Exercise instructions:
Track down every line below that holds "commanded" and copy it.

Data below:
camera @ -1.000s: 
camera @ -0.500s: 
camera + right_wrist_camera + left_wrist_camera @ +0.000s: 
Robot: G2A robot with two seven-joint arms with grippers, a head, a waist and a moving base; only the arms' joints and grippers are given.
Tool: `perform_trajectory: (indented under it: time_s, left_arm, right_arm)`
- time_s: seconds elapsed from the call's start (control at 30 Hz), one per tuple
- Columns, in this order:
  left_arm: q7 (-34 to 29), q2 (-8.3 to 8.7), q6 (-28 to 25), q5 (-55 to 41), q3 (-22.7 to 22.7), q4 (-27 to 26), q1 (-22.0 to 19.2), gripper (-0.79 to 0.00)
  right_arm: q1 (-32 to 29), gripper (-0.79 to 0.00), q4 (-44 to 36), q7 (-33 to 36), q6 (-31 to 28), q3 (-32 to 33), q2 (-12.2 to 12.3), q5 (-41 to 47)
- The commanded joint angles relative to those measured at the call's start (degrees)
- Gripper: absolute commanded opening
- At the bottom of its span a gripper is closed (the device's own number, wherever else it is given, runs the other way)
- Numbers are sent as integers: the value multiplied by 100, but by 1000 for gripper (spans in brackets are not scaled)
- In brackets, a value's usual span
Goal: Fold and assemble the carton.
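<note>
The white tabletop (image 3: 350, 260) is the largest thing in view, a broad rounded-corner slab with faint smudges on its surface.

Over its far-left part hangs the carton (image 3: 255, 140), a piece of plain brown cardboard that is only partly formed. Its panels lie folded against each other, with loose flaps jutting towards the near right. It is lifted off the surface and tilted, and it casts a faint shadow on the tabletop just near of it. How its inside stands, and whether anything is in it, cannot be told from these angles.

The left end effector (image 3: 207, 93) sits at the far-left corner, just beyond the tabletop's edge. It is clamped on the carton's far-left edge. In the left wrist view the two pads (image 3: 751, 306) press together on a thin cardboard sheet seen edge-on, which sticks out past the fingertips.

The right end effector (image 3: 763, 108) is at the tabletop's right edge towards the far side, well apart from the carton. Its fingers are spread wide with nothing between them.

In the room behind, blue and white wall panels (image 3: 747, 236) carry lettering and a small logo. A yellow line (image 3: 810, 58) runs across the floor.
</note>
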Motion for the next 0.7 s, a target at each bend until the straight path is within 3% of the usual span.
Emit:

Task answer:
- The commanded joint angles relative to those measured at the call's start (degrees)
- Gripper: absolute commanded opening

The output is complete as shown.